I was approached today by a Science Writer in the US, writing an article on computer generated poetry for Motherboard. She asked me for comments on the FIGURE8 approach by Sarah Harman, presented at this year’s International Conference on Computational Creativity. This is great work, as evidenced by it being nominated for the best paper award. I have pretty strong views about computer generated poetry, which come out in my response…
It’s great that you’re writing about Computational Creativity for Motherboard. The FIGURE8 approach by Sarah is solid work, and I was pleased to see it presented at ICCC 2015 this year (I was general chair for that conference). It fully deserved being nominated for the best paper prize.
However, to my mind, it isn’t particularly groundbreaking in the Computational Creativity sense. We already know that software can produce interesting linguistic artefacts with decent regularity. I say “interesting” here in the sense that if a person produced them, then they would be assessed favourably. And therein lies the problem that almost everyone in computer generated poetry is missing…

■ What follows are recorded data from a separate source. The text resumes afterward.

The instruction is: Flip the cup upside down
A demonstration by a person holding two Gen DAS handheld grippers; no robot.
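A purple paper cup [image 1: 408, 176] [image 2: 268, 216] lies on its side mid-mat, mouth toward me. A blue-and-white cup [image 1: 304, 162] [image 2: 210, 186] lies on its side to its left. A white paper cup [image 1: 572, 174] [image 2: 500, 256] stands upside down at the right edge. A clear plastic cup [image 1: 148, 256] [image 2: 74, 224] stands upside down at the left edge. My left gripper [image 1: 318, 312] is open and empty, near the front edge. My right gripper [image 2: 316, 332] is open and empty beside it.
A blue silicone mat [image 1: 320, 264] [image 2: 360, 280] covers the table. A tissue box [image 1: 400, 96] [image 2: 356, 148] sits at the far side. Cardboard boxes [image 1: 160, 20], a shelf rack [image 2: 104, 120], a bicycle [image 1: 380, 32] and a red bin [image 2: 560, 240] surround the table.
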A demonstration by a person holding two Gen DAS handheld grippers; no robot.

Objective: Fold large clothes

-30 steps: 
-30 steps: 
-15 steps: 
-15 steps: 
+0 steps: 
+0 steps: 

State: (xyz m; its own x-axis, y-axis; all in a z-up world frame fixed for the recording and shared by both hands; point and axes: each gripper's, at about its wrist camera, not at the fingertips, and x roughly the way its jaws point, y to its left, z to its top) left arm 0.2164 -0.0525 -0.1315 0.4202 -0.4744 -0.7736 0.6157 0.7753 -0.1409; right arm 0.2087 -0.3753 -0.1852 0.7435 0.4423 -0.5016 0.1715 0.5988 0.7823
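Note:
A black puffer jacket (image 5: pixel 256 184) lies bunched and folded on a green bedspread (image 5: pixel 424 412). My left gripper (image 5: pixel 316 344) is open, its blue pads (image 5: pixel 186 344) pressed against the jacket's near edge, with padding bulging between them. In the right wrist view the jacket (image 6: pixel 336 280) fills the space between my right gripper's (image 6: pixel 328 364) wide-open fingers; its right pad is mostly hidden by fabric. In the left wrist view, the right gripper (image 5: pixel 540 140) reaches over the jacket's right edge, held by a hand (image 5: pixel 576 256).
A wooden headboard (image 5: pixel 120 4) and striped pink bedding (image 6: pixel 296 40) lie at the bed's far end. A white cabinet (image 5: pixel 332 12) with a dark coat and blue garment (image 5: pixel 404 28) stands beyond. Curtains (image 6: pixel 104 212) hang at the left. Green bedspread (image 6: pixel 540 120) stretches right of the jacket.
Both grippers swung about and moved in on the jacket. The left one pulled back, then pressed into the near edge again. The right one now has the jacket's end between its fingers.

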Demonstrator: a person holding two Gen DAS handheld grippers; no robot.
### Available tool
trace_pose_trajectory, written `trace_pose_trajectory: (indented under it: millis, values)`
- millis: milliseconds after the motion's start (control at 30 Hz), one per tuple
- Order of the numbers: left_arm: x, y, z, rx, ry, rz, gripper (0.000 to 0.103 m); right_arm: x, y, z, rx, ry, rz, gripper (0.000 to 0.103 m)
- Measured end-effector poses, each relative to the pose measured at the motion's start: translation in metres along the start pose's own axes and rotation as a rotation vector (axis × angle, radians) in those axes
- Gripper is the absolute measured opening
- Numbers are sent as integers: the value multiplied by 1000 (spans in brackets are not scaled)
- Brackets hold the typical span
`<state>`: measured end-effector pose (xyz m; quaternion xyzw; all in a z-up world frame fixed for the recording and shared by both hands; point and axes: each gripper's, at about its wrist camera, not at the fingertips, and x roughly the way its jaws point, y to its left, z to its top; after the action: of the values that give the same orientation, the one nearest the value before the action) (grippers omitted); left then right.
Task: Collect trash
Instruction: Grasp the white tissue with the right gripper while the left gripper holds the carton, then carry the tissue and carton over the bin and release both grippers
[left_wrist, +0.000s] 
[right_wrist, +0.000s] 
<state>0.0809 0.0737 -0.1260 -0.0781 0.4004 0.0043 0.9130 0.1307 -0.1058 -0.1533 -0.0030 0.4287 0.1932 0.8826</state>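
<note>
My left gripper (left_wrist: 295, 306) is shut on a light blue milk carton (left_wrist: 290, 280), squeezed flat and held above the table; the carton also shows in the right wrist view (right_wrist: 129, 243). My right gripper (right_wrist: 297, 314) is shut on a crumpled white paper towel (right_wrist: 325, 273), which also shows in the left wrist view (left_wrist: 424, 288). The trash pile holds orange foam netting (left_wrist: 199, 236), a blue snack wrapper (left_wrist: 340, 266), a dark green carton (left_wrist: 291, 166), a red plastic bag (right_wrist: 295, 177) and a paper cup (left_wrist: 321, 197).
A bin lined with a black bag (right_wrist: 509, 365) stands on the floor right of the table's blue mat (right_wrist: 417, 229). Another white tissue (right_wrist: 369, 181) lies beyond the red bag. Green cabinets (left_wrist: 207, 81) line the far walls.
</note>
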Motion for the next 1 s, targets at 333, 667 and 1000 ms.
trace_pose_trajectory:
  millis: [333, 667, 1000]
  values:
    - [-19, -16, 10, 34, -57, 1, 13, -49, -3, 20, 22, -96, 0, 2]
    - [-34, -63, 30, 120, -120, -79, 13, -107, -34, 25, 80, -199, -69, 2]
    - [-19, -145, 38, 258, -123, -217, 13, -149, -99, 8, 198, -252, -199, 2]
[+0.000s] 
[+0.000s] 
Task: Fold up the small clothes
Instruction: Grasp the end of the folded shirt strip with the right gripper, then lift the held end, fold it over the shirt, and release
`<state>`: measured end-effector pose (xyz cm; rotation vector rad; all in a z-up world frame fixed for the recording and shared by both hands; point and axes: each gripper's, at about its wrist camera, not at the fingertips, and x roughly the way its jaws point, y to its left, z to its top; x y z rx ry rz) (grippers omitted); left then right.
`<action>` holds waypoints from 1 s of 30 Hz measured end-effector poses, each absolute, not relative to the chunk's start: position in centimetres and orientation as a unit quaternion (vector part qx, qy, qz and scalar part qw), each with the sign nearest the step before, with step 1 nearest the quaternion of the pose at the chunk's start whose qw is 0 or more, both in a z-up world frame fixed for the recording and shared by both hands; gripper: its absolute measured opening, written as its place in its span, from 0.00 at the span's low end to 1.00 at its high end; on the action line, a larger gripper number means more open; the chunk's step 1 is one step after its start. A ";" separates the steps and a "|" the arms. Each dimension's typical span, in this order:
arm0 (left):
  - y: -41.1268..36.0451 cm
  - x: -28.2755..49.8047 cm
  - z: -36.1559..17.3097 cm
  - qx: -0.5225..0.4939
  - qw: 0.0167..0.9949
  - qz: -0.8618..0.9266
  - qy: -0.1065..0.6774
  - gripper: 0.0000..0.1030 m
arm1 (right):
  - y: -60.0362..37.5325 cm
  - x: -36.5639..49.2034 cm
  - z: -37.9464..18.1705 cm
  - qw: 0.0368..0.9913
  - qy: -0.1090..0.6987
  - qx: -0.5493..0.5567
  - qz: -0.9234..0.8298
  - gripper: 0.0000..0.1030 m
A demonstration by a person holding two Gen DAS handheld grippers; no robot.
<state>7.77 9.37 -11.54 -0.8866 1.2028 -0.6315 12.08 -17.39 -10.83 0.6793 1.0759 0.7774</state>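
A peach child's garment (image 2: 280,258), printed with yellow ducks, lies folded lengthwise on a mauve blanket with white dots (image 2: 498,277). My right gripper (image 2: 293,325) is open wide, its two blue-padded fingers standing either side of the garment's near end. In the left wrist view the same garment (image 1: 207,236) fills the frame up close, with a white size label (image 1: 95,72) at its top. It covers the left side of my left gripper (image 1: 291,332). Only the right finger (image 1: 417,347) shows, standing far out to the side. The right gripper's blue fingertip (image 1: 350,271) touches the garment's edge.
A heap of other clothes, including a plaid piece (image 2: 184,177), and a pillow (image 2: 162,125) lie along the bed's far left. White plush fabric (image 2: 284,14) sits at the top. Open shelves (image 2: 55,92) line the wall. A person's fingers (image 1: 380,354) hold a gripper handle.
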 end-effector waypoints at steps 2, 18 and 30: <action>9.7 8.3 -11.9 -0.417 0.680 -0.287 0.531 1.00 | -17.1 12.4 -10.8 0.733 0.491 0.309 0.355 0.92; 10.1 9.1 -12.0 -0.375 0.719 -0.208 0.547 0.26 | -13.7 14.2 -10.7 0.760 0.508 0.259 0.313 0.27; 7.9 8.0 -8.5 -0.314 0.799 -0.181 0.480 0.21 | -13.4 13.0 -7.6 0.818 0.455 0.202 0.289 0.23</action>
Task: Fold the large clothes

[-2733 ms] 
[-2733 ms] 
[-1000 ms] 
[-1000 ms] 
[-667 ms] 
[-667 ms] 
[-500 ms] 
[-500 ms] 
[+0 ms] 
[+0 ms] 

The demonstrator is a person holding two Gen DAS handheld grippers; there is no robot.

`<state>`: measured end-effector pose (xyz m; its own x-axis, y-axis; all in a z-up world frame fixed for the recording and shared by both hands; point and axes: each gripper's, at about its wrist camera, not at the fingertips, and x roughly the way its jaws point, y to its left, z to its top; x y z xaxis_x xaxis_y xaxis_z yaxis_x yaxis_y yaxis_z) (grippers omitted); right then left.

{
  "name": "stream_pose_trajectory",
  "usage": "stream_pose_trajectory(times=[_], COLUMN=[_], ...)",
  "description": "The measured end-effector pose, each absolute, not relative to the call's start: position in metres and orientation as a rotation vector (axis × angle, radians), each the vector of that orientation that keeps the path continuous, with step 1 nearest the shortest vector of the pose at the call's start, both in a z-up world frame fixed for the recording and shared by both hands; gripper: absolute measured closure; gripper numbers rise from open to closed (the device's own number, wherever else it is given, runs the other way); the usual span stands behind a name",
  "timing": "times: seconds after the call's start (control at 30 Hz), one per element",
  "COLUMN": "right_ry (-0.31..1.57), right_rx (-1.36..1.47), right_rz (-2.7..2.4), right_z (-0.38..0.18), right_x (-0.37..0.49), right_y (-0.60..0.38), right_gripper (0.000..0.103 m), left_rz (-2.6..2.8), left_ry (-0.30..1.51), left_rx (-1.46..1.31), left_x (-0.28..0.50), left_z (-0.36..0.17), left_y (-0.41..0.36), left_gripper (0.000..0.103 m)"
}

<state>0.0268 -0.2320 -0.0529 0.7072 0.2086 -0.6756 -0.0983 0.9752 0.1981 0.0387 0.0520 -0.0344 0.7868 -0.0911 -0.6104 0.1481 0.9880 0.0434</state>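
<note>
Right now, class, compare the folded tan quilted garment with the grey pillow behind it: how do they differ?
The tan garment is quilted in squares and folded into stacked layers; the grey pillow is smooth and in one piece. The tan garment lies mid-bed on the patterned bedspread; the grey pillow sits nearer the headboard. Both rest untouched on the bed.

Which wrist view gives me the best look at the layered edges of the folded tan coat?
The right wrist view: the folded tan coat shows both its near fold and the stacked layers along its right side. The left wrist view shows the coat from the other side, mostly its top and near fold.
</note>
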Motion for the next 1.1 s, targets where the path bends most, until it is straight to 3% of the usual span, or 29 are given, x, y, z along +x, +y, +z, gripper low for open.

I have a particularly hardcore view about computer generated poetry. I have some practical experience of this, as described in this paper:
and I’m now leading a natural language generation project called WHIM, where we’re building The WhatIf Machine to perform fictional ideation:
The first paragraph of the above paper is very important indeed in computer generated poetry, I believe. To summarise, poetry is a way by which people connect – it’s a very human thing, indeed it can be seen as a celebration of humanity, to a certain extent. In that context, we have to ask ourselves: what is the point of computer generated poetry? I’m very much against silly Turing-style tests where people are put in the situation of getting confused about the origins (computational or human) of artefacts, and then the origins are revealed. I gave this example (which I got from Alison Pease – a close colleague) in a talk in London a couple of weeks ago: Imagine you have just read a poem about childbirth, and you made a real connection with the poet. You assume it’s written by a woman, but then you’re told it was written by a man. Your perception immediately changes. If you’re then told that the man was a convicted mass murderer, your perception of the poem changes again, probably irrevocably. But the words in the poem haven’t changed one bit! There is so much more to a poem than just th words on the paper – researchers tend to completely miss this. A computer generated poem is very distinct to a human-authored one, even if it looks very much like a normal poem. We could go on for the rest of our lives hiding the originator of poems, but every time the reveal is made, and readers realise that they’ve not made the human connection they thought they had, a small bit of me dies (and we look very naive in science).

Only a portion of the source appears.